*Raw data*.
---*---

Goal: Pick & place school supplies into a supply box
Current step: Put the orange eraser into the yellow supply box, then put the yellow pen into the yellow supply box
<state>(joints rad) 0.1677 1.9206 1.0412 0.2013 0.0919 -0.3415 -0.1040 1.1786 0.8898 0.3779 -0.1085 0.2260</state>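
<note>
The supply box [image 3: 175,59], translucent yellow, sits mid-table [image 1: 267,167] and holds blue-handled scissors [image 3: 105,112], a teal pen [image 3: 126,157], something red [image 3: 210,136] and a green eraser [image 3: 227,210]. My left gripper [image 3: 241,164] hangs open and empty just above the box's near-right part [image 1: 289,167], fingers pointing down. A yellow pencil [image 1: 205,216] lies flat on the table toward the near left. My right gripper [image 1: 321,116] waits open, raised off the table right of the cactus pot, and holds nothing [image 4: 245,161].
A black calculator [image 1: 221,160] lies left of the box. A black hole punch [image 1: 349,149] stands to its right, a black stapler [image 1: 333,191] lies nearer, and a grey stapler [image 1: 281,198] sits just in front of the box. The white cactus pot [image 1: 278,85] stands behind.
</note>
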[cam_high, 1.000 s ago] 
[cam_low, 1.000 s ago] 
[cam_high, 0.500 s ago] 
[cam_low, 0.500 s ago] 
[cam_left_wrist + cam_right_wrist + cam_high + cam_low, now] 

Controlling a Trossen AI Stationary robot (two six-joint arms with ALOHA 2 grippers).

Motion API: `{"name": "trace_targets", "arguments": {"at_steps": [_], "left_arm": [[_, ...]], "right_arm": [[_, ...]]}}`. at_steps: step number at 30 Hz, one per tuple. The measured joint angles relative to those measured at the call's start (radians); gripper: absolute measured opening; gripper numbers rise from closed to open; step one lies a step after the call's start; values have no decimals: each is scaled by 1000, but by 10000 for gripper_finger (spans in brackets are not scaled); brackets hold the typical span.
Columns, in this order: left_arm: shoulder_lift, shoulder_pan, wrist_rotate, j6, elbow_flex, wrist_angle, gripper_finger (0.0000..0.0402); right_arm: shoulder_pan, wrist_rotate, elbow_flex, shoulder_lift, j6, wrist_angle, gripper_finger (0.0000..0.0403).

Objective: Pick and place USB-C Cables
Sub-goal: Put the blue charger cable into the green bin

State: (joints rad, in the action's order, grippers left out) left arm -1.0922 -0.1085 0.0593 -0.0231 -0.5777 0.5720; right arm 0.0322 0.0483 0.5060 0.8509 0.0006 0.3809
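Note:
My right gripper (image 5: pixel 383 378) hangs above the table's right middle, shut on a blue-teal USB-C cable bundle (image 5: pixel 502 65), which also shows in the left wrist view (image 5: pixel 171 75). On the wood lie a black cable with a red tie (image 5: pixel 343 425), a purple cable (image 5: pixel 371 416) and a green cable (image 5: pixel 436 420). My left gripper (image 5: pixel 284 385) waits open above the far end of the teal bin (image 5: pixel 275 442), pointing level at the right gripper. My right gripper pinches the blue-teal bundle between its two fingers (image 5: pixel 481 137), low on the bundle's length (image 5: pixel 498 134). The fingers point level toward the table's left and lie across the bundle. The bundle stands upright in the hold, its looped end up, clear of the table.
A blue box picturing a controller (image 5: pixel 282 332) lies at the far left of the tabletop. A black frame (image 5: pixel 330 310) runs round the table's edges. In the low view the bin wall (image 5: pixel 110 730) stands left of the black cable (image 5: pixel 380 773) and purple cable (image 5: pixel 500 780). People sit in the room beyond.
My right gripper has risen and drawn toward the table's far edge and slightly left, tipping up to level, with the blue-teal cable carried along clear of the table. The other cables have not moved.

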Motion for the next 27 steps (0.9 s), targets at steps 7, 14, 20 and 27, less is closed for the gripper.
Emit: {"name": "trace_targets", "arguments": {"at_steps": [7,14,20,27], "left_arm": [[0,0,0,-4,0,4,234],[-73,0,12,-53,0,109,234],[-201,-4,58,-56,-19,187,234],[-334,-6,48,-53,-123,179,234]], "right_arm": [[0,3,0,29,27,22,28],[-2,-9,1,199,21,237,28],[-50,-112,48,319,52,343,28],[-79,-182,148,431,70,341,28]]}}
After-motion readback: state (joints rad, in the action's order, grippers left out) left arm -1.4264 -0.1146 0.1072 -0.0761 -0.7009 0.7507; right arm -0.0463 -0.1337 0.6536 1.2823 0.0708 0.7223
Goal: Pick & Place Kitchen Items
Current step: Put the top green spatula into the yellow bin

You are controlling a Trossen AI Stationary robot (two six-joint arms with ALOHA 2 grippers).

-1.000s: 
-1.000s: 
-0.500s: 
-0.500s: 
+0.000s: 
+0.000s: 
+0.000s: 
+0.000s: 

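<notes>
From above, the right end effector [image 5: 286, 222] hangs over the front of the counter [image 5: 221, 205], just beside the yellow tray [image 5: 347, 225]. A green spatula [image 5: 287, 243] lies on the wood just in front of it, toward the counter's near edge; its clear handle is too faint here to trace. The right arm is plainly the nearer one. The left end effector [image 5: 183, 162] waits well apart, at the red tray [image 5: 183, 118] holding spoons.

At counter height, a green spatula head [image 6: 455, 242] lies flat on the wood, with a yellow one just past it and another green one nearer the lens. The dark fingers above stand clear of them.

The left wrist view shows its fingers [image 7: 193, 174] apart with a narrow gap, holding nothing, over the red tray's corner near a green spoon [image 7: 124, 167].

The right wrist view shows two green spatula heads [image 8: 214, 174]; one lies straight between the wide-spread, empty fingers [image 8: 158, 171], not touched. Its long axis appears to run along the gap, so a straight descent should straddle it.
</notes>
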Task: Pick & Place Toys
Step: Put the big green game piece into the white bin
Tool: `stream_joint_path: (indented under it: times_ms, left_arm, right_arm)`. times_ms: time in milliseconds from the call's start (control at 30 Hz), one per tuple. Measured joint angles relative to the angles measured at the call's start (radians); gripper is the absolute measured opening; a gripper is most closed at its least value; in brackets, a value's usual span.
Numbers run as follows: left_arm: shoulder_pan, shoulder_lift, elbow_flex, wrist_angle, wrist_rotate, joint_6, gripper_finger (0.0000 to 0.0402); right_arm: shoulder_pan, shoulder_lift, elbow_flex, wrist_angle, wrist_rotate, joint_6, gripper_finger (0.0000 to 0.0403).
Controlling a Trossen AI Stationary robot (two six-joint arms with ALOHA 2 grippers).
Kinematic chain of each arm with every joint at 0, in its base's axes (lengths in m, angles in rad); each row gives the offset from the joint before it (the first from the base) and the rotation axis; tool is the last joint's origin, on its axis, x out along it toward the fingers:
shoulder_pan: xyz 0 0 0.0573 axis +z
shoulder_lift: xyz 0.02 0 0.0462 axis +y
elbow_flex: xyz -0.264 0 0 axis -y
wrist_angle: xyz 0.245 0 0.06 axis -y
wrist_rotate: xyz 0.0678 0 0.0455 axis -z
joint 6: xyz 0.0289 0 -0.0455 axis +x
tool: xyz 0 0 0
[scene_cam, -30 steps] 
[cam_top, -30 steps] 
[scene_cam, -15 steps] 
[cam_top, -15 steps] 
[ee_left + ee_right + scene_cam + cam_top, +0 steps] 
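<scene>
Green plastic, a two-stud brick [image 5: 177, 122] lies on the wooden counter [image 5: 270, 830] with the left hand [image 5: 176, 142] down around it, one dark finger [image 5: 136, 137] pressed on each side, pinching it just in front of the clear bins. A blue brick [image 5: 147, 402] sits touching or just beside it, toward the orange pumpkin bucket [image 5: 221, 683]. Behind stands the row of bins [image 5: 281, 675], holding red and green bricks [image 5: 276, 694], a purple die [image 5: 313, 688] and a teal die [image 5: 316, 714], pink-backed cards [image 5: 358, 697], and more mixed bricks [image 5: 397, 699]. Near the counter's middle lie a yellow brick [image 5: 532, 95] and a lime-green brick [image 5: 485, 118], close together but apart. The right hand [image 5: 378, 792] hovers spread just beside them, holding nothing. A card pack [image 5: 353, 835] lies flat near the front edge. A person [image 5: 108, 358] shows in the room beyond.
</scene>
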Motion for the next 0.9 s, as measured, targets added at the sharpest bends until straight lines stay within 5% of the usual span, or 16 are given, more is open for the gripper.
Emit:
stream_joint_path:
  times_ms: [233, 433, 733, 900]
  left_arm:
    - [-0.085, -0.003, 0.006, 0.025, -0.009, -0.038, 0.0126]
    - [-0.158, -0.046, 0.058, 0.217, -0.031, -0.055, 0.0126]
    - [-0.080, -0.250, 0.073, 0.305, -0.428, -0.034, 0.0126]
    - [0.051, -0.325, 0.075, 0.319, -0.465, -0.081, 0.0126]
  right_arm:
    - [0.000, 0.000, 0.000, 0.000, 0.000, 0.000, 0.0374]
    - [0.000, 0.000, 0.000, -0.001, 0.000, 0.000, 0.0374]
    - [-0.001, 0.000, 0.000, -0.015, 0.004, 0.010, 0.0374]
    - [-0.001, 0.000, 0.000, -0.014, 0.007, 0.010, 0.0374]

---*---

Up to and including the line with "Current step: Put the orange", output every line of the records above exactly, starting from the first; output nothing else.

*Written answer*.
Goal: Pick & place school supplies into a supply box
Current step: Put the orange eraser into the yellow supply box, then put the yellow pen into the yellow supply box

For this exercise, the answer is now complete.